* EXERCISE BRIEF
For the material below, output exactly the span from the line with "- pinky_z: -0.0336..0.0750" to the line with "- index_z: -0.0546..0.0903", including both, and nothing besides.

* INPUT MATERIAL
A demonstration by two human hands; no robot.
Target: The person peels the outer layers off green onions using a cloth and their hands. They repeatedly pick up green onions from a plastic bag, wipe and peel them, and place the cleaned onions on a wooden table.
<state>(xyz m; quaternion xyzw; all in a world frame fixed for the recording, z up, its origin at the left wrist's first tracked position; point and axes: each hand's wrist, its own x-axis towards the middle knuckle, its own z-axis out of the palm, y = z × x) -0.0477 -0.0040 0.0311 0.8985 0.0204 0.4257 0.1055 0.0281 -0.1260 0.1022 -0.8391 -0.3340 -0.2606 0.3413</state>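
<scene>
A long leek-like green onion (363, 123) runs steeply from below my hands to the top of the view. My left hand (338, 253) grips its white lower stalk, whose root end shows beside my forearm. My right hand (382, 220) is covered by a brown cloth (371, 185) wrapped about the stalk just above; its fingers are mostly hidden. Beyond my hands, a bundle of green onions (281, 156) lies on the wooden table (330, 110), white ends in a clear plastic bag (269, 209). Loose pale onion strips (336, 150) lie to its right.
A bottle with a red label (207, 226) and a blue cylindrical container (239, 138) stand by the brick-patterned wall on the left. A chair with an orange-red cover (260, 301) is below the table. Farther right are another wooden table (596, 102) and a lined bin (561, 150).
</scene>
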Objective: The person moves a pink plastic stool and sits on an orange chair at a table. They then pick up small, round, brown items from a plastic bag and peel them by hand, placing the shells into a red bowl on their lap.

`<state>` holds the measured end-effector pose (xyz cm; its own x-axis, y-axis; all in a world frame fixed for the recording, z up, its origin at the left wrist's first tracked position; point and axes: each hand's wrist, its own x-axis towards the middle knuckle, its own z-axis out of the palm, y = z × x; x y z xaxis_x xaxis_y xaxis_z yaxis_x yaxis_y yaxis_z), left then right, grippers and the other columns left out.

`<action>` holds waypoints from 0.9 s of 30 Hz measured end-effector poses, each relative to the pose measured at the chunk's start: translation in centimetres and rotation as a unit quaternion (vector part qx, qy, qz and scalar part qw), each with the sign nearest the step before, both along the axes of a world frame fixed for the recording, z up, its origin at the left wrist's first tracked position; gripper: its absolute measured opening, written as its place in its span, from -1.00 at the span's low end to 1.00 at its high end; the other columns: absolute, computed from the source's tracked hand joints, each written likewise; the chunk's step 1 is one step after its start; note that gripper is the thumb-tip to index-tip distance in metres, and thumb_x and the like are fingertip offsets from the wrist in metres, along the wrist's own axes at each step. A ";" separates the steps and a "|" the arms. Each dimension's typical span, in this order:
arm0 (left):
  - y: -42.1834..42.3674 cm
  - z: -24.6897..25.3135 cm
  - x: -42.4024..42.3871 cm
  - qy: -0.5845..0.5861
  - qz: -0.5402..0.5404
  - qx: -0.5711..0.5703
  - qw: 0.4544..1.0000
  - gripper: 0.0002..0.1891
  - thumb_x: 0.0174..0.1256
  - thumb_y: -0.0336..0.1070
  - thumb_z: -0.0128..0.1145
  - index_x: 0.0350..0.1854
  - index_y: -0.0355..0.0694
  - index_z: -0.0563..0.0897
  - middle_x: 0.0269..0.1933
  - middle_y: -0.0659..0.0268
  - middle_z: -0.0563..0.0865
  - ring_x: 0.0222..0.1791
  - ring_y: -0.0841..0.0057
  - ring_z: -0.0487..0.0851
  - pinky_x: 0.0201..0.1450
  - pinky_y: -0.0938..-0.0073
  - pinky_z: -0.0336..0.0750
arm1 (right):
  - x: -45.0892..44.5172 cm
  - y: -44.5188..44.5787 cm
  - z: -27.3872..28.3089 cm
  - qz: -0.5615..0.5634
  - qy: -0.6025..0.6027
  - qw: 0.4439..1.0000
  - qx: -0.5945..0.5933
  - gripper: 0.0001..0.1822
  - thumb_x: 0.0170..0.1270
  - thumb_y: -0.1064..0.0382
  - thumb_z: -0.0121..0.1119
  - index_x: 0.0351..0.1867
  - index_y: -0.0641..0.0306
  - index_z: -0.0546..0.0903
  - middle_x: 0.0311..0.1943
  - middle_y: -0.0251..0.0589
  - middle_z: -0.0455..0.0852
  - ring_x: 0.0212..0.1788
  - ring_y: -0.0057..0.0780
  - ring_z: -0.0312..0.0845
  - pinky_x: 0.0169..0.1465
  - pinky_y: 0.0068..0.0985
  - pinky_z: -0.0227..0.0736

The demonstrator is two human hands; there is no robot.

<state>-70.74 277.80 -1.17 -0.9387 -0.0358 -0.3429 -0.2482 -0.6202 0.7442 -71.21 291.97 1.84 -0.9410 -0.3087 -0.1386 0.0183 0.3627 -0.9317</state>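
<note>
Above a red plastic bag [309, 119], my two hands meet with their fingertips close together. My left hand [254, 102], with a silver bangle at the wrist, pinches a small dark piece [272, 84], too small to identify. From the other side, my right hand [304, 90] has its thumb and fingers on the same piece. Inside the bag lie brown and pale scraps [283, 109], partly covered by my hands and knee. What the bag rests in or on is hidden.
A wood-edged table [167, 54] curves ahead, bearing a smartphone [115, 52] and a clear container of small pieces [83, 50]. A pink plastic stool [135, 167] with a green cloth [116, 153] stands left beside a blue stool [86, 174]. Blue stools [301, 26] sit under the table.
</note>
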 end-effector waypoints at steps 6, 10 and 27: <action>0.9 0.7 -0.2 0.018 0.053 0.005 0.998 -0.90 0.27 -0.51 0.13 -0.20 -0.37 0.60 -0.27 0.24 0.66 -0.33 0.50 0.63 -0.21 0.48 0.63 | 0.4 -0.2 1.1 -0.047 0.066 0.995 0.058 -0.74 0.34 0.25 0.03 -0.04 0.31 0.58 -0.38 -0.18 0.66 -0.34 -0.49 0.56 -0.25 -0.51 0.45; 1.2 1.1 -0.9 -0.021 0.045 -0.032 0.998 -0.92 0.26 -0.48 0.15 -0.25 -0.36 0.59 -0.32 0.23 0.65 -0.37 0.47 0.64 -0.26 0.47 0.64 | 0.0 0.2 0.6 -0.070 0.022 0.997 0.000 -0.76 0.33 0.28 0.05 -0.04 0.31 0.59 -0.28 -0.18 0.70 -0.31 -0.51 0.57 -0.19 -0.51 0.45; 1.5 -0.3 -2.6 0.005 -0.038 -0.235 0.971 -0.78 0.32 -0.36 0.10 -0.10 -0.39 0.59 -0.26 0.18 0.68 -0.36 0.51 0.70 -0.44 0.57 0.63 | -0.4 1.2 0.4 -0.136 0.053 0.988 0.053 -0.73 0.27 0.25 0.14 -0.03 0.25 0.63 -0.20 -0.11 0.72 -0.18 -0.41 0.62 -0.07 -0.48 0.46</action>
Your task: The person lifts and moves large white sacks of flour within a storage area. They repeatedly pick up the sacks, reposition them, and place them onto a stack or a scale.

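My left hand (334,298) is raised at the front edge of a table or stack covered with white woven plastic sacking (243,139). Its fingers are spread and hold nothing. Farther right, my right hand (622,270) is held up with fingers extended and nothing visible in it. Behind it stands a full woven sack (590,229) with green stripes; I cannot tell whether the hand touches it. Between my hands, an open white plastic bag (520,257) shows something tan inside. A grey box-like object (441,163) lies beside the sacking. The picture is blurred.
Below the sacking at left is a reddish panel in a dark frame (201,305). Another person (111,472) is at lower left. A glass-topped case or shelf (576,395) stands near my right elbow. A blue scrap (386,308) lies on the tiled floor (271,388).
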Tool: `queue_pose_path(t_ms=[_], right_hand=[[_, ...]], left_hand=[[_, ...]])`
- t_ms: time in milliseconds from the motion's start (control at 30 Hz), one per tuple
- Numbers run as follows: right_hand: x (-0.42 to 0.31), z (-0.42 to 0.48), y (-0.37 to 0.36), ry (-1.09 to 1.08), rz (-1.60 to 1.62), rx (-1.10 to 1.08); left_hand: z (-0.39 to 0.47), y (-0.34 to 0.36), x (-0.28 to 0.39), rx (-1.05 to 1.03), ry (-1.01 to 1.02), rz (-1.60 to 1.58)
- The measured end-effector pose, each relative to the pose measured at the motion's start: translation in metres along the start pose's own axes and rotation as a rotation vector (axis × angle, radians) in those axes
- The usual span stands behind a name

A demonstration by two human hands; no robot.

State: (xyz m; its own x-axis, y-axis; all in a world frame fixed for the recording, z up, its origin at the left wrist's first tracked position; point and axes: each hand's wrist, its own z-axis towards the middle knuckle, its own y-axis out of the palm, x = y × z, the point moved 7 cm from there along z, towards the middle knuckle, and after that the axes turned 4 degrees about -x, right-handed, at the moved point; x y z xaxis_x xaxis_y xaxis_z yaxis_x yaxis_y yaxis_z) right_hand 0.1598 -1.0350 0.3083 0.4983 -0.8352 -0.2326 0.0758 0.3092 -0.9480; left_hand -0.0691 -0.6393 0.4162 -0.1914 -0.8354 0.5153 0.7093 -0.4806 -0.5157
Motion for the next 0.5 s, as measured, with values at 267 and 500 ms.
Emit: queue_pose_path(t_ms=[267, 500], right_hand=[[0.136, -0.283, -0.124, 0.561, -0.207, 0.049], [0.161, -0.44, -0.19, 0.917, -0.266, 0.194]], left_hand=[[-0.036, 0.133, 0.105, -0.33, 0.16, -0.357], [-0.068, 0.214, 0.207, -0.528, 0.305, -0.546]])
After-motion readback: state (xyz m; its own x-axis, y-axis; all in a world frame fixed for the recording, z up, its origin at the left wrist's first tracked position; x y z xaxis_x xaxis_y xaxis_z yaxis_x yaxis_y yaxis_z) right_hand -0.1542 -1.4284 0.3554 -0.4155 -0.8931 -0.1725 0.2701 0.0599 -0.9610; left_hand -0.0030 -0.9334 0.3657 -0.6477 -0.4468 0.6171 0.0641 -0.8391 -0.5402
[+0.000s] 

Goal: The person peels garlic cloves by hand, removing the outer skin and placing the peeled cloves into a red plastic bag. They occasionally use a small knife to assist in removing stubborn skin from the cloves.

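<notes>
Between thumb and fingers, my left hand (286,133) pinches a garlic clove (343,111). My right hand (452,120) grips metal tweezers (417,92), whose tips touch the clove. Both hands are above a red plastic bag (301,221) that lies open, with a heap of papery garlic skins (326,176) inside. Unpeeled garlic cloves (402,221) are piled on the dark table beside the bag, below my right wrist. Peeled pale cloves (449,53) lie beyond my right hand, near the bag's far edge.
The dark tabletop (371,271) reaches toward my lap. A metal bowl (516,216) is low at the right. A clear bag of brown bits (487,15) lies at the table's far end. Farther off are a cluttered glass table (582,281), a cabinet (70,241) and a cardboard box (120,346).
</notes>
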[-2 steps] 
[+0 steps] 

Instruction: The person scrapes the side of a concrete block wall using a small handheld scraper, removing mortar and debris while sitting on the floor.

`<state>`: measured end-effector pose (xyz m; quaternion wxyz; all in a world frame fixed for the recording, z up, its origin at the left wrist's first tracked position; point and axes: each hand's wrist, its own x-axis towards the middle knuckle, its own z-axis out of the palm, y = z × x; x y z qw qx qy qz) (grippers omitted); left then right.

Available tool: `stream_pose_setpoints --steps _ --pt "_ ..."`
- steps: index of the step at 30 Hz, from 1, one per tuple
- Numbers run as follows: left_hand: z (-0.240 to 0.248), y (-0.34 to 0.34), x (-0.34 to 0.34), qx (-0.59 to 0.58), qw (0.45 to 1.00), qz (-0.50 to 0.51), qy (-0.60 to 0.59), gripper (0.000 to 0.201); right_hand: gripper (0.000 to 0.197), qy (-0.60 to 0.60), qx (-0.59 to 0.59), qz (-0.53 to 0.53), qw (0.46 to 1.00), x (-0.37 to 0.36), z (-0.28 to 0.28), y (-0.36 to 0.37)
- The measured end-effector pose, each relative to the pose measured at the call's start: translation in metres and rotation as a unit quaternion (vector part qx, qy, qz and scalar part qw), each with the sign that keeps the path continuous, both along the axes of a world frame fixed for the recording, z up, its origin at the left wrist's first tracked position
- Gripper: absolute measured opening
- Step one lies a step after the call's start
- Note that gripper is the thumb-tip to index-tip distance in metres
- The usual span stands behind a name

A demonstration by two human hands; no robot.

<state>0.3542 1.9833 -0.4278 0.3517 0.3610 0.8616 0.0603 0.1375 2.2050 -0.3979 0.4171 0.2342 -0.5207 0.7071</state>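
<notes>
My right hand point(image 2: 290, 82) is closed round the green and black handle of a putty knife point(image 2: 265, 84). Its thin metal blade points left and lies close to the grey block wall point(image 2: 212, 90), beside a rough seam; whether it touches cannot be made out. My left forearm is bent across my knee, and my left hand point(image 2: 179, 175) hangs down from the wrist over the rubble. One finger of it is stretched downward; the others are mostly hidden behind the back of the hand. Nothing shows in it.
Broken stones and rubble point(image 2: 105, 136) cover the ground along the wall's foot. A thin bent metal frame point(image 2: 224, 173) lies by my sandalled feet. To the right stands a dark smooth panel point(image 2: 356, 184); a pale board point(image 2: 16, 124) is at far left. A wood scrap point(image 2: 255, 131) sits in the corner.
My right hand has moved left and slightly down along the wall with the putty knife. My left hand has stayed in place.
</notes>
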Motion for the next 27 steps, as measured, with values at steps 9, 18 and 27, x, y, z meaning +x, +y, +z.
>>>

* TASK ANSWER
  - pinky_z: -0.0336..0.0750
arm1 (right):
  - x: -45.0892..44.5172 cm
  - y: -44.5188..44.5787 cm
  - z: -27.3872..28.3089 cm
  - qz: -0.5615..0.5634
  - qy: -0.6025..0.6027
  - qw: 0.4439..1.0000
  - qx: -0.5945..0.5933
  - gripper: 0.0001..0.1822
  - thumb_x: 0.0170..0.1270
  - thumb_y: -0.1064..0.0382
  - thumb_z: -0.0121..0.1119
  - index_x: 0.0351..0.1867
  - index_y: -0.0641..0.0306
  - index_z: -0.0546..0.0903

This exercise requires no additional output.